■ ACTION ITEM:
Print every line of the listing below, starting with the line that holds "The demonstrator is" and going on through the line that holds "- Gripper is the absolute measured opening", both included, and print nothing else.

■ GIVEN INFORMATION:
● ● ● ● ●

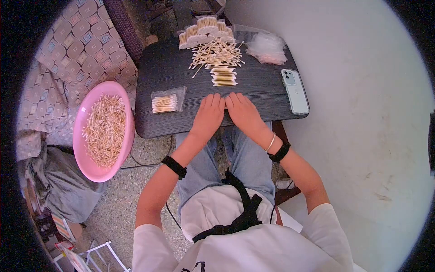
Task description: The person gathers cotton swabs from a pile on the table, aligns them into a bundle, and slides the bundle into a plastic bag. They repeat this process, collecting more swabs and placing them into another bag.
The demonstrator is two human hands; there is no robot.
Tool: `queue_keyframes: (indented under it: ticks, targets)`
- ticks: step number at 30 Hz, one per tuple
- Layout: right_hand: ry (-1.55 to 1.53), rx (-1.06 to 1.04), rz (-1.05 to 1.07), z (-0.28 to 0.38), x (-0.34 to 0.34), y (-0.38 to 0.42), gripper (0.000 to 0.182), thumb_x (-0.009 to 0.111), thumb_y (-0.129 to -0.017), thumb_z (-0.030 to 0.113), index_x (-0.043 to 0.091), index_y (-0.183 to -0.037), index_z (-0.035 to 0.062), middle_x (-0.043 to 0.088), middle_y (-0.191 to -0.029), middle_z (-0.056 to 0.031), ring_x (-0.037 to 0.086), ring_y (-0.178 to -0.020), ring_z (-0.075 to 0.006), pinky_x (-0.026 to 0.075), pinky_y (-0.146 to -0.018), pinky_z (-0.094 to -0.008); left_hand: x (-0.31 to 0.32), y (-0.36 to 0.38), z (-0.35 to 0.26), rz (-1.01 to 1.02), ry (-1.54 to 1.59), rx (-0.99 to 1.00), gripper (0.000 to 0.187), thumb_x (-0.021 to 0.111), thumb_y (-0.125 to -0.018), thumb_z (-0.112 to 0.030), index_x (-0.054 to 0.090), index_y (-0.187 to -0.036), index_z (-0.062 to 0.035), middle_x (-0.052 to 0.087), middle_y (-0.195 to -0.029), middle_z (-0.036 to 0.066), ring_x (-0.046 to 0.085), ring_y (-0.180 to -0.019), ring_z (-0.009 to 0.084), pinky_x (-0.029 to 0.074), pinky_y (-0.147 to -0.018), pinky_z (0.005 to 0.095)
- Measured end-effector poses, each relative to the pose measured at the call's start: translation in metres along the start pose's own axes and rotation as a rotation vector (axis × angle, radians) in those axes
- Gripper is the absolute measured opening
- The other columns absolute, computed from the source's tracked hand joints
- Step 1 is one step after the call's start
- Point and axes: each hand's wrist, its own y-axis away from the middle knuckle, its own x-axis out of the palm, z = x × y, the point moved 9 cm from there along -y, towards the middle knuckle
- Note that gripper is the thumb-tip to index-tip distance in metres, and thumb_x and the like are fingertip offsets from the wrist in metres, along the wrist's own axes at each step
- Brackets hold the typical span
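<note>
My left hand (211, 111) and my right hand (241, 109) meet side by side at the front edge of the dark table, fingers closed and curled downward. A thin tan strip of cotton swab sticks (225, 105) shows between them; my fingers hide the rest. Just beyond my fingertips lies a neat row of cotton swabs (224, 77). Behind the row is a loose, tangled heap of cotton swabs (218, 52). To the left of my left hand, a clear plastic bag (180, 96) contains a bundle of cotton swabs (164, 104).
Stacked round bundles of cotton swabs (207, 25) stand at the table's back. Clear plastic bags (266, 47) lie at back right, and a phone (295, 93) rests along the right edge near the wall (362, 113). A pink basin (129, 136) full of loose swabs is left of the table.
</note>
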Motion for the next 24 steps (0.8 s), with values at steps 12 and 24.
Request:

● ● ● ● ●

■ THE COMPLETED TASK:
The demonstrator is two human hands; there is no robot.
Tool: `queue_keyframes: (indented under it: ticks, targets)`
- ticks: step number at 30 Hz, one per tuple
- Layout: right_hand: ry (-1.55 to 1.53), rx (-1.06 to 1.04), rz (-1.05 to 1.07), z (-0.28 to 0.38), x (-0.34 to 0.34), y (-0.38 to 0.42), gripper (0.000 to 0.182), thumb_x (-0.009 to 0.111), thumb_y (-0.129 to -0.017), thumb_z (-0.030 to 0.113), index_x (-0.043 to 0.091), index_y (-0.183 to -0.037), index_z (-0.035 to 0.062), middle_x (-0.043 to 0.088), middle_y (-0.191 to -0.029), middle_z (-0.056 to 0.031), ring_x (-0.037 to 0.086), ring_y (-0.178 to -0.020), ring_z (-0.075 to 0.006), pinky_x (-0.026 to 0.075), pinky_y (-0.146 to -0.018), pinky_z (-0.094 to -0.008); left_hand: x (-0.31 to 0.32), y (-0.36 to 0.38), z (-0.35 to 0.26), rz (-1.01 to 1.02), ry (-1.54 to 1.59), rx (-0.99 to 1.00), gripper (0.000 to 0.187), thumb_x (-0.021 to 0.111), thumb_y (-0.125 to -0.018), thumb_z (-0.112 to 0.030), index_x (-0.054 to 0.090), index_y (-0.187 to -0.036), index_z (-0.062 to 0.035), middle_x (-0.052 to 0.087), middle_y (-0.195 to -0.029), middle_z (-0.036 to 0.066), ring_x (-0.046 to 0.085), ring_y (-0.180 to -0.019), ring_z (-0.009 to 0.084), pinky_x (-0.029 to 0.074), pinky_y (-0.147 to -0.018), pinky_z (0.005 to 0.095)
- Measured end-effector poses, each relative to the pose measured at the call's start: translation in metres along the start pose's own axes and rotation as a rotation vector (axis × angle, radians) in those axes
- Gripper is the absolute measured opening

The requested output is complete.